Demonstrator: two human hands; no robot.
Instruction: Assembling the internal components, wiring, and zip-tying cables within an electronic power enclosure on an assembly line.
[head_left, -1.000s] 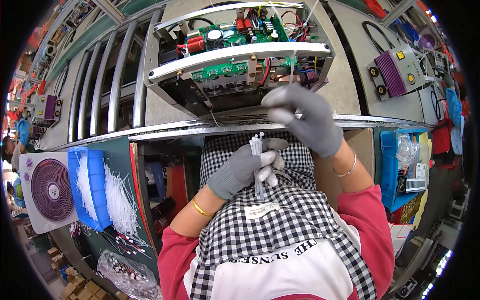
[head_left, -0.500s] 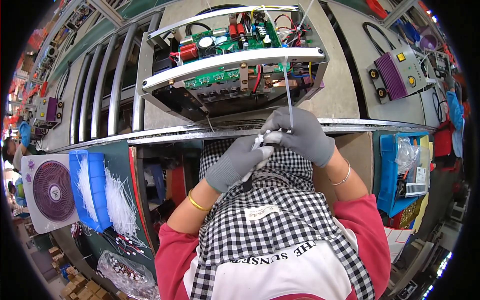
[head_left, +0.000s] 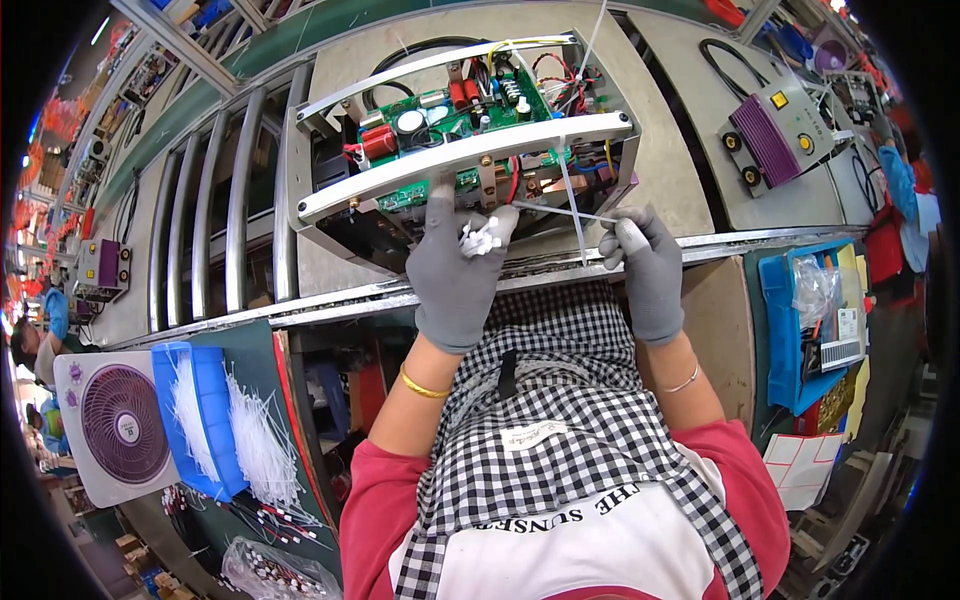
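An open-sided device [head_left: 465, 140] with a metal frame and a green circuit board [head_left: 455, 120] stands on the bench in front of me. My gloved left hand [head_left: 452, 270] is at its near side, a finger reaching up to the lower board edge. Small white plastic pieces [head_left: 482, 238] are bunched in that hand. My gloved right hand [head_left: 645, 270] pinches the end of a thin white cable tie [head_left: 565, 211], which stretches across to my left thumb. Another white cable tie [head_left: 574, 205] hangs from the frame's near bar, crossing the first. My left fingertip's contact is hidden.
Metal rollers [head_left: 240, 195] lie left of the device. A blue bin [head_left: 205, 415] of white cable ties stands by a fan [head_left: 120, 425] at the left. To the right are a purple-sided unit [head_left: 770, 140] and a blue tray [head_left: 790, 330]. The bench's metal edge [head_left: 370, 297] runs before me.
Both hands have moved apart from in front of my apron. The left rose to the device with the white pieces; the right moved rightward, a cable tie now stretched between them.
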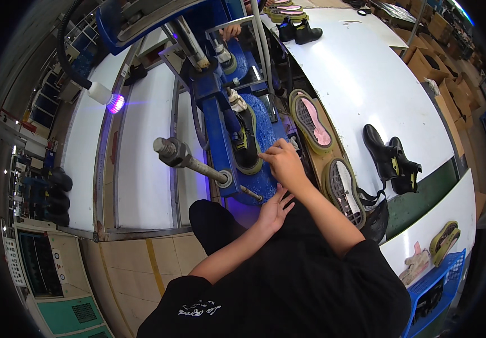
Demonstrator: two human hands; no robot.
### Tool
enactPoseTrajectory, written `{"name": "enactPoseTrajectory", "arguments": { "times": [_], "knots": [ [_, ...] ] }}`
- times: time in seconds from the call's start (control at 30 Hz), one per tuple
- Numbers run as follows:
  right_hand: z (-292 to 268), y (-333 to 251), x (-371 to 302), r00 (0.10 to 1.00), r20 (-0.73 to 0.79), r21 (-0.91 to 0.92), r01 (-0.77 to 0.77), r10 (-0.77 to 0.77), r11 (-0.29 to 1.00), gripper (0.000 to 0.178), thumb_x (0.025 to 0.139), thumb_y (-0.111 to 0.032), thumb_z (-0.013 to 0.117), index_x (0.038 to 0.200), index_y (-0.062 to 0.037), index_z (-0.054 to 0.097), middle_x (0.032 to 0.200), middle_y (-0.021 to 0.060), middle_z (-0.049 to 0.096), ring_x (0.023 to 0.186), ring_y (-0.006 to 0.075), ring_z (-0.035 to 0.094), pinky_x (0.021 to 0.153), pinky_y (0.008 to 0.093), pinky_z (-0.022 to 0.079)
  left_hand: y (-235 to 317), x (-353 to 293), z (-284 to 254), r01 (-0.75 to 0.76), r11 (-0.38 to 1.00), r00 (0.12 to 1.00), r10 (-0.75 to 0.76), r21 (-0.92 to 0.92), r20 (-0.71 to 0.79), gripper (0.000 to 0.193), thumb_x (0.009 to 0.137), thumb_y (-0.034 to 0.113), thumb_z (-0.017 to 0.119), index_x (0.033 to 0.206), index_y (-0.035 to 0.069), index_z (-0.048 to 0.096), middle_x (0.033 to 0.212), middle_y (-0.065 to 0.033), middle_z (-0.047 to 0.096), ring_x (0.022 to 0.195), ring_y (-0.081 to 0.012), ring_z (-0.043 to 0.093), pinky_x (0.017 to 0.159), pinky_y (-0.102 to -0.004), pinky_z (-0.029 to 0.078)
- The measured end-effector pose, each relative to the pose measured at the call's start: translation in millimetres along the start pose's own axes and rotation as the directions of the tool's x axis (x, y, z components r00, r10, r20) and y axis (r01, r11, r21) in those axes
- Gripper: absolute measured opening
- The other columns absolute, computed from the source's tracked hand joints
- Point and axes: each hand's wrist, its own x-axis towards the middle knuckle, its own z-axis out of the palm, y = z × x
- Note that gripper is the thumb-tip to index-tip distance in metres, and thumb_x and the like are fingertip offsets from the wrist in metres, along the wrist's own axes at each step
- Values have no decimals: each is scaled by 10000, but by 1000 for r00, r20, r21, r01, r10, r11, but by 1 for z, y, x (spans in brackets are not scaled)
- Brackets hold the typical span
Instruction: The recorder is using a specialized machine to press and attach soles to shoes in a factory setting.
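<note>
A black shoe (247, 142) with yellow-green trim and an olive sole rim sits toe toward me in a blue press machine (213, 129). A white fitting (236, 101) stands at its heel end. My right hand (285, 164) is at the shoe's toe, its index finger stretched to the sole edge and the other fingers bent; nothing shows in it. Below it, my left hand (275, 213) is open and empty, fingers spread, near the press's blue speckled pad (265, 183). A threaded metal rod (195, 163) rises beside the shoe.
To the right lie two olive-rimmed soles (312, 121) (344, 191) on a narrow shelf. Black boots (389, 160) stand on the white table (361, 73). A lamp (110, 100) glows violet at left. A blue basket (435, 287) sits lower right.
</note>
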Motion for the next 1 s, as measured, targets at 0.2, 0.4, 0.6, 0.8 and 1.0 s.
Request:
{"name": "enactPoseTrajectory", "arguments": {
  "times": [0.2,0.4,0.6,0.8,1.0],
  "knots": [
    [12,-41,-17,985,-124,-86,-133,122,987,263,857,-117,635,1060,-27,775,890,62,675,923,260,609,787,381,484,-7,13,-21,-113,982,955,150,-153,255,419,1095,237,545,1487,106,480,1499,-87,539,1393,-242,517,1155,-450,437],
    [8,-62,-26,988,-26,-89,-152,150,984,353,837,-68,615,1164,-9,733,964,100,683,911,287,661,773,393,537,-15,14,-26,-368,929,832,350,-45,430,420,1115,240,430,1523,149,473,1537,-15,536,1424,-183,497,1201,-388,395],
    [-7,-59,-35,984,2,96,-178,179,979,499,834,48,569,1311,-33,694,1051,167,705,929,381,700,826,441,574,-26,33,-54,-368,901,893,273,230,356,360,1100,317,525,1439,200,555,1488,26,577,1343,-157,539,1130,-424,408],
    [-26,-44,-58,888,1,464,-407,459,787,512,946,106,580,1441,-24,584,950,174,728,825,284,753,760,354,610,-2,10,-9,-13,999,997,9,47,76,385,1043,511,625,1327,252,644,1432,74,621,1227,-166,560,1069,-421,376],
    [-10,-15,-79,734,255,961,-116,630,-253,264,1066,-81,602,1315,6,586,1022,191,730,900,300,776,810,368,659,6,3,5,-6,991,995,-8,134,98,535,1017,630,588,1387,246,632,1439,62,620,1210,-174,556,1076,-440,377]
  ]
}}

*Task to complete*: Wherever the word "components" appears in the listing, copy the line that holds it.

*Response area*:
Instruction: Assembling the internal components, wiring, and zip-tying cables within an electronic power enclosure on an assembly line.
- The measured end-effector pose, each relative to the pose measured at the call's start: translation in millimetres along the start pose's own axes and rotation as the directions of the tool's x axis (x, y, z components r00, r10, r20) and y axis (r01, r11, r21) in those axes

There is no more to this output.